Сначала я хотела потихоньку исчезнуть, но Сара упрямо тащила меня вперед, стараясь догнать Лариссу. Поняв, что мы подошли слишком близко и что уйти незамеченной мне теперь вряд ли удастся, я покорно зашагала следом, хотя и не так быстро, как вначале.

Леон тоже заметил Сару и, в свою очередь, шагнул поближе к прилавку, скрестив на груди могучие руки. Почему-то мне бросилось в глаза, что ворот его фланелевой рубашки расстегнут, и оттуда выглядывает уголок майки – когда-то белой, а теперь довольно грязной.

– Погляди-ка, Вельма, кто к нам пришел! – негромко проговорил он. Женщина, к которой он обращался, осталась сидеть, но ее взгляд повернулся в нашу сторону, а в глазах вспыхнули огоньки интереса.

Именно в этот момент я впервые разглядела ее глаза как следует – разглядела и поняла, что если бы не многочисленные морщины, оставленные усталостью, заботами и нищетой, если бы не выдубленная и сожженная солнцем почти дочерна кожа, Вельма могла бы быть очень хороша собой.

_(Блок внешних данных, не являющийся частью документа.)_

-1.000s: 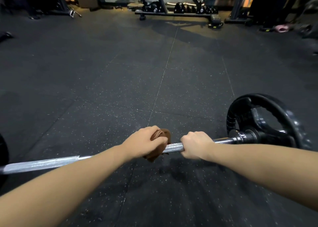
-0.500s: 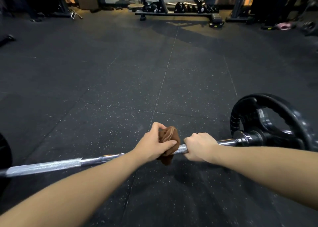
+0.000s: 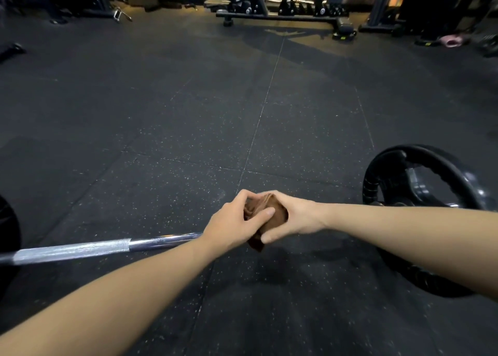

Между тем Вельма пристально рассматривала Сару Бет, и на ее лице проступало странное выражение, значение которого мне никак не удавалось истолковать. В нем было и удивление, и неприязнь, и что-то еще… «Вертихвостка!..» – вспомнила я. Сказано это было даже не с осуждением, а со злобой, и мне вдруг захотелось оттащить Сару Бет подальше. Все равно ее с этими людьми ничто не связывало, так зачем же дразнить гусей?

А Сара уже вскинула голову, как она делала всегда, когда чувствовала, что ей угрожают, и хотела продемонстрировать свое превосходство. Взяв в руку одну из фигурок, она слегка прикоснулась к ее лицу кончиком пальца в лайковой перчатке.